TO DO :: Transcribe the material from its first line onward, ending with the line that contains "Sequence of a" and adding nothing beyond it.
[Opening MATERIAL PROVIDED section]
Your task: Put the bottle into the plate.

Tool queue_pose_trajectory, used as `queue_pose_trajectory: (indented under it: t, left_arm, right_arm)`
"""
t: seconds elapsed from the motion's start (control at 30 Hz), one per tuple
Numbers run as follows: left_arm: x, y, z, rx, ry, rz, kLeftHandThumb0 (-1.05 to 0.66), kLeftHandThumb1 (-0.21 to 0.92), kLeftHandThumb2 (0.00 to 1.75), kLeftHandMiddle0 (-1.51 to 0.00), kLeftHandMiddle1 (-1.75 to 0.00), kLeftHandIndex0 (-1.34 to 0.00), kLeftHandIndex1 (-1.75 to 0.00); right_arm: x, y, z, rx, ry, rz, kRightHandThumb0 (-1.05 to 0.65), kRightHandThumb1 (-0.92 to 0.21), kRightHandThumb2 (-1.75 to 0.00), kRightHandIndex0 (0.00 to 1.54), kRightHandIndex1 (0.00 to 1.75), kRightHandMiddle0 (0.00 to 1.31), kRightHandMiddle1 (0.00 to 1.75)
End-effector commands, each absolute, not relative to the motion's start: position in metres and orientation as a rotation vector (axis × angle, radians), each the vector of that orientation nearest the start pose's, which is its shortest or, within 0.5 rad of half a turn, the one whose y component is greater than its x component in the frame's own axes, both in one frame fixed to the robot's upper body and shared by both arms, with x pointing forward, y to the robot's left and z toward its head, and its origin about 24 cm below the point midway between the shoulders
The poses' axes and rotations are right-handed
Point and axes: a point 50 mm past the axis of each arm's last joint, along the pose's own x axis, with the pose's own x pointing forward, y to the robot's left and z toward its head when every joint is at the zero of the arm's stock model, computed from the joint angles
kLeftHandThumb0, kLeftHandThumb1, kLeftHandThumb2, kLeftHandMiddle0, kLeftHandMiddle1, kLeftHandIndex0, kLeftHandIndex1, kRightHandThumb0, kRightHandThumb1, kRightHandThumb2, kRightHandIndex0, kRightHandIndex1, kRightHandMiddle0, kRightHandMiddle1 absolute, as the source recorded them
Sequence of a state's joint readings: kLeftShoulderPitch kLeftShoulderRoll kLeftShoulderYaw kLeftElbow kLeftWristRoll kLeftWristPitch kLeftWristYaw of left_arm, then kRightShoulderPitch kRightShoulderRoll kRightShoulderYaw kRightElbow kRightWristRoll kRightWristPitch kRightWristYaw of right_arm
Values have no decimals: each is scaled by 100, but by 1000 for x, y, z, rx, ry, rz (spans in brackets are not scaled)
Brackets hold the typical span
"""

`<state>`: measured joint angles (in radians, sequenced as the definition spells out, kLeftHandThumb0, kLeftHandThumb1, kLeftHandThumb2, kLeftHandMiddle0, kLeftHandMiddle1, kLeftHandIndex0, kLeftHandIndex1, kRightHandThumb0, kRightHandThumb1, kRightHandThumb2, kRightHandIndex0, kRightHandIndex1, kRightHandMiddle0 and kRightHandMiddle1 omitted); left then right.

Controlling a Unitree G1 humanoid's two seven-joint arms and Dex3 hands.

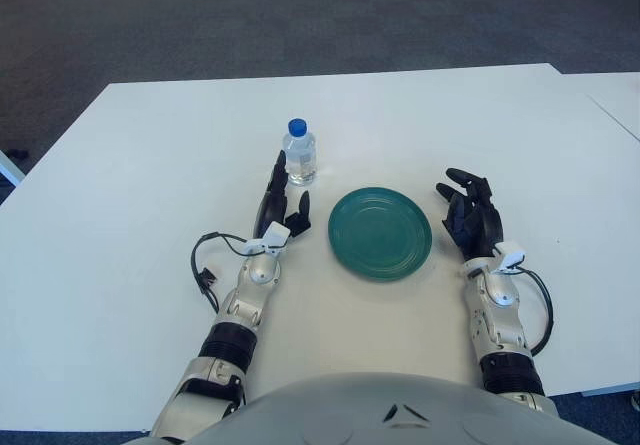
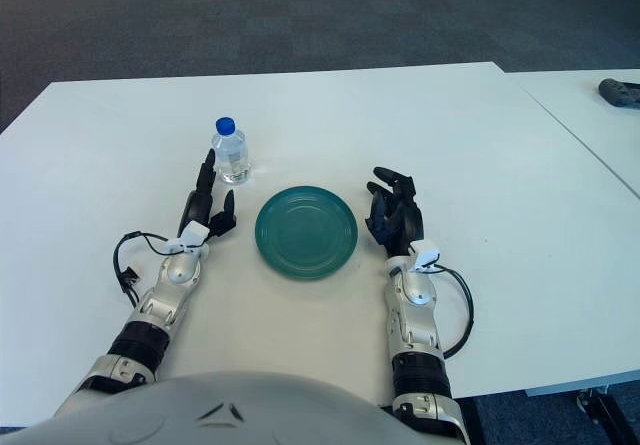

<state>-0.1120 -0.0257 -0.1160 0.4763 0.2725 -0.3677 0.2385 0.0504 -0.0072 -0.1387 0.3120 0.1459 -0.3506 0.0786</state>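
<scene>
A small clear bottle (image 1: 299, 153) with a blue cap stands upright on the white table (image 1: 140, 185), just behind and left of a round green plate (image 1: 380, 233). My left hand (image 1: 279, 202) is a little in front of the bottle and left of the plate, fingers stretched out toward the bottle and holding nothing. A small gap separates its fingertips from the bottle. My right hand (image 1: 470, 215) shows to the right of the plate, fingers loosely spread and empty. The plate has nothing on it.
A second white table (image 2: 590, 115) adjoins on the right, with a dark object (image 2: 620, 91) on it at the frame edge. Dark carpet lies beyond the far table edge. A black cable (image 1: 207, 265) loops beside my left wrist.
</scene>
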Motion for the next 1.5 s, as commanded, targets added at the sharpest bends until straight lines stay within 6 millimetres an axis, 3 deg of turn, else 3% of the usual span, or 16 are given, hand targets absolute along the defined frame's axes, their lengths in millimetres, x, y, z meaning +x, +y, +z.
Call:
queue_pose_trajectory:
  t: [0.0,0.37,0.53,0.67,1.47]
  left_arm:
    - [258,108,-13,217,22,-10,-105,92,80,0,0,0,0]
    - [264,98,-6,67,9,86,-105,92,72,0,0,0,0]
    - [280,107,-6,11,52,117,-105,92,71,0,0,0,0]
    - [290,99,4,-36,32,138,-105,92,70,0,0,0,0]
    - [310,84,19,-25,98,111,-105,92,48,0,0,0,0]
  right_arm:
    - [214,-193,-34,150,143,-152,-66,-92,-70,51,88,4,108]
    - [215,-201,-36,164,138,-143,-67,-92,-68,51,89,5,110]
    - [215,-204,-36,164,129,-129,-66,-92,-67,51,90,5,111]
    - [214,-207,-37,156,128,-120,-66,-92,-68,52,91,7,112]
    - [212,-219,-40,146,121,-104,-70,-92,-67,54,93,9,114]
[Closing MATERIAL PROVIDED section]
THE ANSWER ::
Your task: Put the bottle into the plate.

Tool queue_pose_trajectory, used as `queue_pose_trajectory: (indented under it: t, left_arm, right_arm)`
"""
t: seconds elapsed from the motion's start (control at 30 Hz), one per tuple
Numbers run as follows: left_arm: x, y, z, rx, ry, rz, kLeftHandThumb0 (-1.05 to 0.66), kLeftHandThumb1 (-0.21 to 0.92), kLeftHandThumb2 (0.00 to 1.75), kLeftHandMiddle0 (-1.51 to 0.00), kLeftHandMiddle1 (-1.75 to 0.00), kLeftHandIndex0 (-1.34 to 0.00), kLeftHandIndex1 (-1.75 to 0.00); right_arm: x, y, z, rx, ry, rz, kRightHandThumb0 (-1.05 to 0.65), kRightHandThumb1 (-0.92 to 0.21), kRightHandThumb2 (-1.75 to 0.00), kRightHandIndex0 (0.00 to 1.54), kRightHandIndex1 (0.00 to 1.75), kRightHandMiddle0 (0.00 to 1.31), kRightHandMiddle1 (0.00 to 1.75)
End-effector commands, each absolute, not relative to the motion's start: position in metres and orientation as a rotation vector (axis × angle, radians), each the vector of that orientation nearest the start pose's, which is its shortest or, within 0.5 rad of half a turn, the one whose y component is greater than its x component in the frame's own axes, both in one frame fixed to the robot's upper body and shared by both arms, with x pointing forward, y to the robot's left and z toward its head, and its origin about 24 cm below the point midway between the shoulders
The poses' axes and rotations are right-handed
Point and axes: a point 50 mm past the axis of each arm's last joint, along the pose's own x axis, with the pose's own x pointing forward, y to the robot's left and z toward its head when every joint is at the zero of the arm's stock model, computed from the joint angles
kLeftHandThumb0, kLeftHandThumb1, kLeftHandThumb2, kLeftHandMiddle0, kLeftHandMiddle1, kLeftHandIndex0, kLeftHandIndex1, kRightHandThumb0, kRightHandThumb1, kRightHandThumb2, kRightHandIndex0, kRightHandIndex1, kRightHandMiddle0, kRightHandMiddle1 absolute, as the source recorded them
Sequence of a state's joint readings: kLeftShoulderPitch kLeftShoulderRoll kLeftShoulderYaw kLeftElbow kLeftWristRoll kLeftWristPitch kLeftWristYaw of left_arm, then kRightShoulderPitch kRightShoulderRoll kRightShoulderYaw kRightElbow kRightWristRoll kRightWristPitch kRightWristYaw of right_arm

This output requires nothing further.